La difficulté tient justement à séparer clairement ce qui dépend du contexte, ce qui n'est qu'une élaboration inachevée et ces principes généraux qui gardent toute leur validité. Difficulté aggravée 1° par l'utilisation faite par les marxistes de l'œuvre de Marx ; et 2° par l'incertitude concernant la nature de certaine des propositions du Manifeste qui peuvent parfaitement êtres acceptés en tant que formules algébriques générales mais doivent se remplir d'un contenu concret pour que leur seul en soit déterminé.
Bourgeois et prolétaires
Philosophie de l'histoire
" L'histoire de toute société jusqu'à nos jours, c'est l'histoire de la lutte des classes ". La première partie du Manifeste commence par cette affirmation qu'on doit immédiatement nuancer. Cela suppose en effet que soit rejetées hors de l'histoire les formes de " communisme primitif " et plus généralement les " sociétés sans classes " dont nous savons aujourd'hui qu'elles ne sont pas pour autant des sociétés sans histoire. Du reste, Marx et Engels le savent bien, qui ont déjà abordé ce problème du " communisme primitif " dans L'Idéologie allemande et sur lequel ils reviendront à de nombreuses reprises, aussi bien sous une forme détournée quand Marx s'attaque à la question russe à partir de sa correspondance avec Vera Zassoulitch, que directement, quand Engels reprend les travaux de Lewis Morgan dans L'origine de la famille, de la propriété et de l'État.
En second lieu, si la lutte des classes domine bien l'histoire des sociétés où se développe le mode de production capitaliste, il n'est pas certain que cette formule ait la même portée quand il s'agit de comprendre les sociétés antérieures. L'opposition millénaire des opprimés et des oppresseurs, de ceux d'en haut et de ceux d'en bas, ne recoupe pas nécessairement des oppositions de classes au sens précis du terme, si on définit les classes comme ce qui est constitué à partir des rapports de production.

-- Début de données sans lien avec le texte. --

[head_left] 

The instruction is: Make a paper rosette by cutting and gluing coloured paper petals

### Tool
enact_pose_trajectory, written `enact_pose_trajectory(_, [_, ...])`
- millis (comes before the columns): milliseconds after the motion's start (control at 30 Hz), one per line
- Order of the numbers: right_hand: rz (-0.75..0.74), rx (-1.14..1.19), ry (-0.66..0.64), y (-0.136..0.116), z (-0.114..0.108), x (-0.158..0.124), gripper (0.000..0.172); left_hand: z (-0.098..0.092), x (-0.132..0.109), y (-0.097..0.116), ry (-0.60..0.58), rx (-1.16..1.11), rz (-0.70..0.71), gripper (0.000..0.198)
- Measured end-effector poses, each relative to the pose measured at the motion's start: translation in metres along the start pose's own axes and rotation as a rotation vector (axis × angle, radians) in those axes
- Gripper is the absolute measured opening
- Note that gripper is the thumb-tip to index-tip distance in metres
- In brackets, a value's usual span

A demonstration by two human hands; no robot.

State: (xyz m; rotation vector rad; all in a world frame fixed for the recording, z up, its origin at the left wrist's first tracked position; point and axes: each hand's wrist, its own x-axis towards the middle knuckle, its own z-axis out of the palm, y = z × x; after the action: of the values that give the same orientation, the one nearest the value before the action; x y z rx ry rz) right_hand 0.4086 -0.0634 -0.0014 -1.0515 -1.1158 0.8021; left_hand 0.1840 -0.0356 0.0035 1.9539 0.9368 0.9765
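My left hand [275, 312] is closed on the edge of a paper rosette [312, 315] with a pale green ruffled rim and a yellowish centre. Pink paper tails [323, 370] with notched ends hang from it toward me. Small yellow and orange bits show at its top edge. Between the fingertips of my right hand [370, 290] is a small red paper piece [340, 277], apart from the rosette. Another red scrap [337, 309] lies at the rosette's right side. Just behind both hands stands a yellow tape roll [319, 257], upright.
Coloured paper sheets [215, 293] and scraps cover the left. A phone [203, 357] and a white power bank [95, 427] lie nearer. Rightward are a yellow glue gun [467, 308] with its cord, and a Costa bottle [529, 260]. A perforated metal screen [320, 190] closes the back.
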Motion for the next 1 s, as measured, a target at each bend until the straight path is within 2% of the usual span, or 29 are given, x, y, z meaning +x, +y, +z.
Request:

Ainsi l'opposition de la bourgeoisie à la noblesse n'est qu'une opposition relative, fortement tempérée par la possibilité ouverte à la bourgeoisie de s'intégrer à la noblesse et par le relais que les intérêts des grands bourgeois trouveront assez rapidement dans la monarchie, pas seulement dans la monarchie à l'agonie du XVIIIe siècle, mais dans la monarchie montante (voir Louis XI comme exemple emblématique de cette situation). L'opposition entre les paysans et les féodaux n'est à proprement parler une opposition de classe, au sens restreint, puisque le rapport du paysan à son seigneur n'est pas fondamentalement un rapport économique mais un rapport politique dont l'extorsion par le seigneur du surproduit social n'est qu'une conséquence. Très vite, on trouvera des paysans bien plus riches que certains chevaliers en haillons. Là encore, tant la littérature que les travaux des historiens (Duby par exemple) pourraient sérieusement enrichir nos connaissances et rendre plus complexe notre approche de l'histoire qui ne se laisse pas réduire à un schéma désincarné. Il faudrait également parler des sociétés situées en dehors de l'espace européen : quid du système des castes ? du rôle du mandarinat en Chine ?
Bref, la valeur de cette première phrase du Manifeste n'est pas de fournir une théorie ou une philosophie de l'histoire, valable en tous temps et en tout lieu, mais de soulever la question centrale dans les formations sociales dominées par la bourgeoisie moderne. C'est seulement en ce sens, plus restreint, que nous ne sommes pas sortis du contexte du Manifeste.
La révolution bourgeoise
Le Manifeste a souvent été compris comme une véritable apologie du rôle révolutionnaire de la bourgeoisie par opposition au caractère réactionnaire qu'elle prend dès qu'elle a accaparé tous les pouvoirs. On y trouvera même une description enthousiaste de ce qu'on appelle aujourd'hui la mondialisation. Or tout ce passage a souvent été mal interprété.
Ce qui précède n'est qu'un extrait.